File Name: first_digit.py Use this provided file.

Submit to Assignment 12 on Gradescope via Canvas

Purpose: To practice working with dictionaries, functions, and strings

Limitations: You may only use the Python syntax and language features covered in the book chapters 1 - 9.

Review the assignment guidelines.


Preparation. You must complete these questions before writing and running your program.  Recall, this course carries the UT qualitative reasoning flag.

1. Locate a data source online. Find a free data source on the web that meets our requirements (at least 150 values, not a top X list) and transform it into the format suitable for input to the first_digit.py program. The file format is specified below. Note, you will likely not find a data source that meets the formatting requirements initially, and you will have to transform it (maybe with another program you write yourself?) into the required format.

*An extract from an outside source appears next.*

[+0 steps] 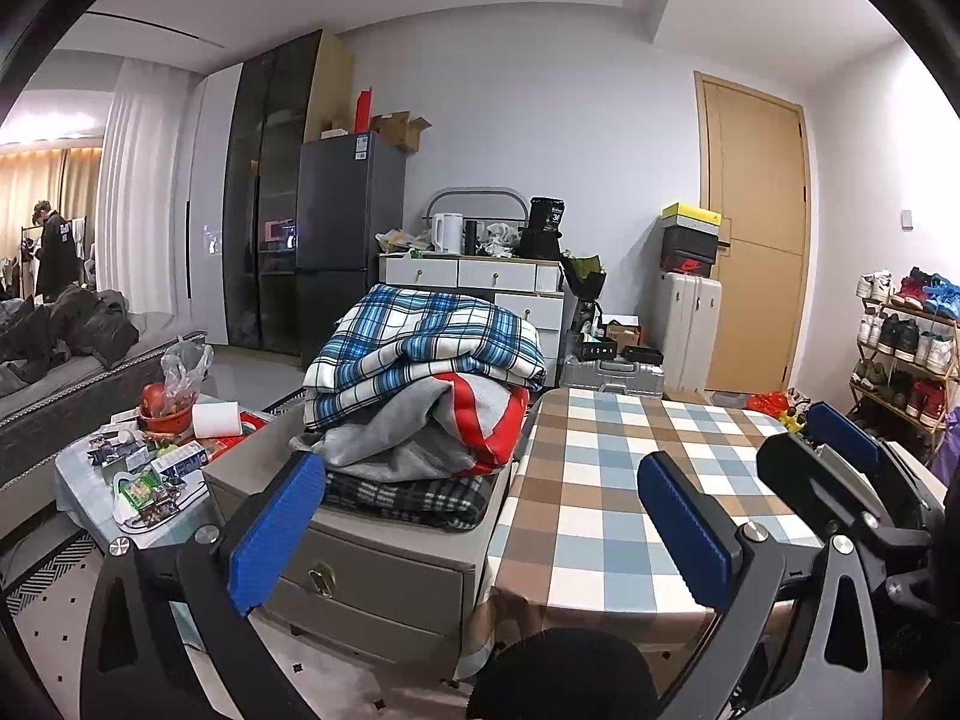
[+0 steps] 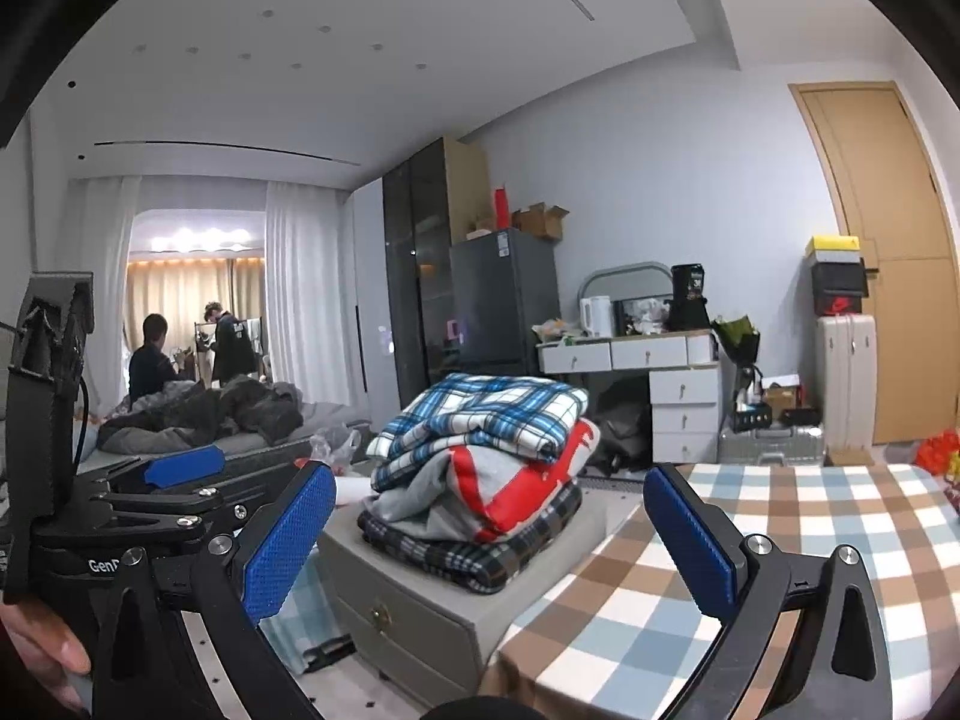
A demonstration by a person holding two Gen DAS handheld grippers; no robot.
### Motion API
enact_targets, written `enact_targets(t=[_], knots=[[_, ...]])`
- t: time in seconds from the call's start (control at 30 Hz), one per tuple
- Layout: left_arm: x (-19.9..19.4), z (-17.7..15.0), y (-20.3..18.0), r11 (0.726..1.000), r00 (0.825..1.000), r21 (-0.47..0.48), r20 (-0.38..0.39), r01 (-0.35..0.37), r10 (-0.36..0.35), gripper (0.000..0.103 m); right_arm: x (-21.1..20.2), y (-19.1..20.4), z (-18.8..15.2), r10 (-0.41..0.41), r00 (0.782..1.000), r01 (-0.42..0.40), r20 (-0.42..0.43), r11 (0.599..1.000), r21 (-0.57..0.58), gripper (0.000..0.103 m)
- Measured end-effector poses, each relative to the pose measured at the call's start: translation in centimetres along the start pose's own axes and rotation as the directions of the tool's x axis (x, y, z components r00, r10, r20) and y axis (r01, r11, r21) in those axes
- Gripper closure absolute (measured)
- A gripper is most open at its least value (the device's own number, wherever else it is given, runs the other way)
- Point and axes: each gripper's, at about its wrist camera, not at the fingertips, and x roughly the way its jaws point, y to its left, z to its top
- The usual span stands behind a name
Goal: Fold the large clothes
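I hold both grippers above the near edge of the checked surface [image 1: 606, 480], left gripper [image 1: 480, 534] and right gripper [image 2: 489, 540] each with jaws wide apart and gripping nothing. The folded clothes [image 1: 420, 384] sit stacked on a grey drawer unit [image 1: 384, 576] just beside the surface's left edge, the blue plaid piece on top. The cloth-covered top lies bare ahead of me, its far edge near a silver suitcase [image 1: 612, 375]

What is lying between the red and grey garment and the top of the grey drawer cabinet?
A dark plaid garment, folded, under the red and grey garment on the grey drawer cabinet; both views show it.
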Motion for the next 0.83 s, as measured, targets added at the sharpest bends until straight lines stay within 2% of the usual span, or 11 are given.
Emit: enact_targets(t=[0.83], knots=[[0.19,-0.04,-0.24,1.000,1.000,0.025,-0.007,0.013,-0.013,0.001,-0.60,-0.57,0.23,-0.003,1.000,0.003,0.010,1.000,0.010,0.000]])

The data must all be separate integer measurements of a single thing. For example: measurements of university and college enrollments, populations of ALL cities or counties in various states or countries, measurement of the number of articles submitted or updated each day on Wikipedia, the length of rivers in Canada, number of games with a specified tag on Steam, or the number of lifetime hits of 200 major league baseball players. (Not the top 200 players, a random sampling of players or all the players from a single season.)

Do not use lists of data for the top X (such as the top 100 or top 200) measurements of a given phenomena. Also, you cannot use data sets with the populations of counties in US states nor can you use hockey statistics similar to the ones from the sample data files. You can use data from sports besides hockey if you wish. Your data source needs to be different than the given examples. If you have a question as to whether a data source is appropriate or not please post to the class discussion group on the Ed Discussion group.

Additionally your data source must contain at least 150 measurements.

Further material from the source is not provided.